RECORDS FOR PROCESSING:
▽
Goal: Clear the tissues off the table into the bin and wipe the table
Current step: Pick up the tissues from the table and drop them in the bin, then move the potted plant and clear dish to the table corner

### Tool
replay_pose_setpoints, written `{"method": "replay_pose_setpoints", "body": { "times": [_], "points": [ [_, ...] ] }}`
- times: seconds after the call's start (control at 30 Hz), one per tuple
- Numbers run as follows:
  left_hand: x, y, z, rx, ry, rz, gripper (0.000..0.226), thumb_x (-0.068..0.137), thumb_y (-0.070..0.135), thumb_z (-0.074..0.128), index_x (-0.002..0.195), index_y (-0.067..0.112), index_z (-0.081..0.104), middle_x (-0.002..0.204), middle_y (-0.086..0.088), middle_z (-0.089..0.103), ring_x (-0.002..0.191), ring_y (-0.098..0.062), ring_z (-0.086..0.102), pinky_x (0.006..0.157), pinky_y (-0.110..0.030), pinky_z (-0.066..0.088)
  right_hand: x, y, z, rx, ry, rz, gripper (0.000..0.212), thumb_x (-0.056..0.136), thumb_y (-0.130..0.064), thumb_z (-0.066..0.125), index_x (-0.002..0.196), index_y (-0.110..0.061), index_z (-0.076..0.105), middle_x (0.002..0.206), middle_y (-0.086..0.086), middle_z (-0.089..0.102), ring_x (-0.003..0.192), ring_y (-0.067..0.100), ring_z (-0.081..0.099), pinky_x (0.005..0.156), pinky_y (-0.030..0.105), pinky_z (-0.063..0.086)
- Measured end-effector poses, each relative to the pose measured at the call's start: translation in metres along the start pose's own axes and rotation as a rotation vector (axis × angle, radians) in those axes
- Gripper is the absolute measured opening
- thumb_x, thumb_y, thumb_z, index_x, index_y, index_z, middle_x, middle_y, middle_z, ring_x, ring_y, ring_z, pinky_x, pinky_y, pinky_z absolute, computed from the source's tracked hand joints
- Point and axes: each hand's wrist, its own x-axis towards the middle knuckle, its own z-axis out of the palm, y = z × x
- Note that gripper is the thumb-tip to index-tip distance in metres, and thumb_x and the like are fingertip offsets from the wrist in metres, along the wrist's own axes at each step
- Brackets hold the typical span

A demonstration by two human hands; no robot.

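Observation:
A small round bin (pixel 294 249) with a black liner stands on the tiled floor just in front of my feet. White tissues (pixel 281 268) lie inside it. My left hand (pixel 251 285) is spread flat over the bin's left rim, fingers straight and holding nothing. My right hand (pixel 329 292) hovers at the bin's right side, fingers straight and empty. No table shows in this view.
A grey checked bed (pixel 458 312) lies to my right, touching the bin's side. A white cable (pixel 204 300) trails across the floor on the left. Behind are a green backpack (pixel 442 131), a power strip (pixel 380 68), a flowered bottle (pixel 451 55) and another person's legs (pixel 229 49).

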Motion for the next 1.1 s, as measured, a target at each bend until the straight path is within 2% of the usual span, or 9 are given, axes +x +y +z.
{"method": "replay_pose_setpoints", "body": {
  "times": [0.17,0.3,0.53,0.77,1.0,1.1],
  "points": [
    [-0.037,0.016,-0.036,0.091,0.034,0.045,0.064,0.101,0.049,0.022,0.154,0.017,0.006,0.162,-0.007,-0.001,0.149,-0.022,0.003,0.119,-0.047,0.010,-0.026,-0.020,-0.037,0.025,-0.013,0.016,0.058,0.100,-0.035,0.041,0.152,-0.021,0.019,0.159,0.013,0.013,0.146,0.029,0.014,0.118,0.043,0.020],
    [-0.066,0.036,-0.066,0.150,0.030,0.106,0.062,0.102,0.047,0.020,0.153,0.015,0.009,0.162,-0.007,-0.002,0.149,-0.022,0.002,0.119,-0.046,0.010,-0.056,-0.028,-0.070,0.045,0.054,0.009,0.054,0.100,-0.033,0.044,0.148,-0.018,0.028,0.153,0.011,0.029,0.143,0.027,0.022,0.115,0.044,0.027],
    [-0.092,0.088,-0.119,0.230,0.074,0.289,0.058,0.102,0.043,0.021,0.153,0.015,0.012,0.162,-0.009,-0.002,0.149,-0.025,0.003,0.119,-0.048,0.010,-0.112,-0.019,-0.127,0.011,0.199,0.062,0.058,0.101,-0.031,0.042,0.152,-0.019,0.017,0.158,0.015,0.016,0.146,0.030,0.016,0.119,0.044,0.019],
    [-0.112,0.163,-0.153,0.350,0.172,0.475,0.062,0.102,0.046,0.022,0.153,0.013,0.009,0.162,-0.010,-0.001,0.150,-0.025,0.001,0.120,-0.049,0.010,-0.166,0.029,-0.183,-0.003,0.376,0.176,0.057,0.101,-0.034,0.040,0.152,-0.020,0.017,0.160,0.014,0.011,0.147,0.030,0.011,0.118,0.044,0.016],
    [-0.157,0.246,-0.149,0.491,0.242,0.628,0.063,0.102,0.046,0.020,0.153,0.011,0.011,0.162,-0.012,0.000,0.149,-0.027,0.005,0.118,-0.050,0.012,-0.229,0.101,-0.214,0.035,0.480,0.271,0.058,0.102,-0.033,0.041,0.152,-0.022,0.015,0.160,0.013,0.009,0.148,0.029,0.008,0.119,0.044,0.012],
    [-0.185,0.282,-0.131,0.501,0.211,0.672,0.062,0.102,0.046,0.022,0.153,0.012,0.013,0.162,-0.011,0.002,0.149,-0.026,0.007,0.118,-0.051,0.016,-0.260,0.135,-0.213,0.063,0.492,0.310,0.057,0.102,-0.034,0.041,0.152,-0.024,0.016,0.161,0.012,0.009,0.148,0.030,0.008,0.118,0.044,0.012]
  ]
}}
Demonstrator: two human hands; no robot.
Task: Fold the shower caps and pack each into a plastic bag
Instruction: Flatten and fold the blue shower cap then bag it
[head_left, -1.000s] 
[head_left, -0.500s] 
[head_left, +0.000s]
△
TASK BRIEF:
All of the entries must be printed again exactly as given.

FINISHED EXERCISE:
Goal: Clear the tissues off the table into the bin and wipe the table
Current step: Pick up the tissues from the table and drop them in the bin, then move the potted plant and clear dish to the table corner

### Tool
replay_pose_setpoints, written `{"method": "replay_pose_setpoints", "body": { "times": [_], "points": [ [_, ...] ] }}`
- times: seconds after the call's start (control at 30 Hz), one per tuple
- Numbers run as follows:
  left_hand: x, y, z, rx, ry, rz, gripper (0.000..0.226), thumb_x (-0.068..0.137), thumb_y (-0.070..0.135), thumb_z (-0.074..0.128), index_x (-0.002..0.195), index_y (-0.067..0.112), index_z (-0.081..0.104), middle_x (-0.002..0.204), middle_y (-0.086..0.088), middle_z (-0.089..0.103), ring_x (-0.002..0.191), ring_y (-0.098..0.062), ring_z (-0.086..0.102), pinky_x (0.006..0.157), pinky_y (-0.110..0.030), pinky_z (-0.066..0.088)
  right_hand: x, y, z, rx, ry, rz, gripper (0.000..0.212), thumb_x (-0.056..0.136), thumb_y (-0.130..0.064), thumb_z (-0.066..0.125), index_x (-0.002..0.196), index_y (-0.110..0.061), index_z (-0.076..0.105), middle_x (0.002..0.206), middle_y (-0.086..0.086), middle_z (-0.089..0.102), ring_x (-0.003..0.192), ring_y (-0.067..0.100), ring_z (-0.081..0.099), pinky_x (0.005..0.156), pinky_y (-0.030..0.105), pinky_z (-0.063..0.086)
- Measured end-effector poses, each relative to the pose measured at the call's start: translation in metres along the start pose's own axes and rotation as a rotation vector (axis × angle, radians) in those axes
- Gripper is the absolute measured opening
- thumb_x, thumb_y, thumb_z, index_x, index_y, index_z, middle_x, middle_y, middle_z, ring_x, ring_y, ring_z, pinky_x, pinky_y, pinky_z absolute, computed from the source's tracked hand joints
- Point and axes: each hand's wrist, its own x-axis towards the middle knuckle, its own z-axis out of the palm, y = z × x
- Note that gripper is the thumb-tip to index-tip distance in metres, and thumb_x and the like are fingertip offsets from the wrist in metres, along the wrist's own axes at each step
- Brackets hold the typical span

A demonstration by two human hands; no robot.

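Observation:
A small round bin (pixel 294 249) with a black liner stands on the tiled floor just in front of my feet. White tissues (pixel 281 268) lie inside it. My left hand (pixel 251 285) is spread flat over the bin's left rim, fingers straight and holding nothing. My right hand (pixel 329 292) hovers at the bin's right side, fingers straight and empty. No table shows in this view.
A grey checked bed (pixel 458 312) lies to my right, touching the bin's side. A white cable (pixel 204 300) trails across the floor on the left. Behind are a green backpack (pixel 442 131), a power strip (pixel 380 68), a flowered bottle (pixel 451 55) and another person's legs (pixel 229 49).
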
Motion for the next 1.1 s, as measured, a target at each bend until the straight path is within 2% of the usual span, or 9 are given, axes +x +y +z.
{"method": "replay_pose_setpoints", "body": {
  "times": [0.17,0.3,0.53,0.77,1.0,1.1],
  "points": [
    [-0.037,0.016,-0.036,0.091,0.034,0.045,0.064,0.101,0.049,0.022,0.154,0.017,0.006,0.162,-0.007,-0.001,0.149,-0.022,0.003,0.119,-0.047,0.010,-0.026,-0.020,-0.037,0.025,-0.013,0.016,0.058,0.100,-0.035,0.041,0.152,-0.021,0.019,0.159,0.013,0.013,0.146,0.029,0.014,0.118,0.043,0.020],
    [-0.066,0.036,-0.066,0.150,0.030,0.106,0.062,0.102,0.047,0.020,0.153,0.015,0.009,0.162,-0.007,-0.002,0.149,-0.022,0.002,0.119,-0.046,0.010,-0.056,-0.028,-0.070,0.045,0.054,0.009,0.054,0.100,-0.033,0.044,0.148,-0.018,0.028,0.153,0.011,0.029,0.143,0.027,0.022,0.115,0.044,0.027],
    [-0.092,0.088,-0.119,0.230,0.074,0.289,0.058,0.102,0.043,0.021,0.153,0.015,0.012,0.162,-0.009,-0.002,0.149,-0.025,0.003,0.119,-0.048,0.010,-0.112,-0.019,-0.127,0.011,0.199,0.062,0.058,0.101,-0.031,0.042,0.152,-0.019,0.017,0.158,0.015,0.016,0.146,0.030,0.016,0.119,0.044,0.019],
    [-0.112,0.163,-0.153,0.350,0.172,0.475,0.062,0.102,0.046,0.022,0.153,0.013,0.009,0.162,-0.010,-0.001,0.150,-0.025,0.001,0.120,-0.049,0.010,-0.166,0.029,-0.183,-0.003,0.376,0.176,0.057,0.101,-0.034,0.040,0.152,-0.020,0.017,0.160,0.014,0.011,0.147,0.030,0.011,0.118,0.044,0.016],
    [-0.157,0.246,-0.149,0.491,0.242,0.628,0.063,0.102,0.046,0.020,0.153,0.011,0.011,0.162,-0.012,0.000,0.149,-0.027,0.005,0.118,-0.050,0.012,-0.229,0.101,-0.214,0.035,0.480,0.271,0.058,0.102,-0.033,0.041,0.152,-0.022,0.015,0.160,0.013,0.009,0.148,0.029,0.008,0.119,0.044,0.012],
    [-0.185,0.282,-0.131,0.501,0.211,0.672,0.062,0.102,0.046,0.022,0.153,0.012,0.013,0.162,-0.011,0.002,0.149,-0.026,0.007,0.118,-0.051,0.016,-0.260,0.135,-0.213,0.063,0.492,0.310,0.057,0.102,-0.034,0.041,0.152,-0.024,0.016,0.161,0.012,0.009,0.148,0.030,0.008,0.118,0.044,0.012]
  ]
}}
Demonstrator: two human hands; no robot.
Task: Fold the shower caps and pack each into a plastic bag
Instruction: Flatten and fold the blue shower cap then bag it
[head_left, -1.000s] 
[head_left, -0.500s] 
[head_left, +0.000s]

No additional answer is needed here.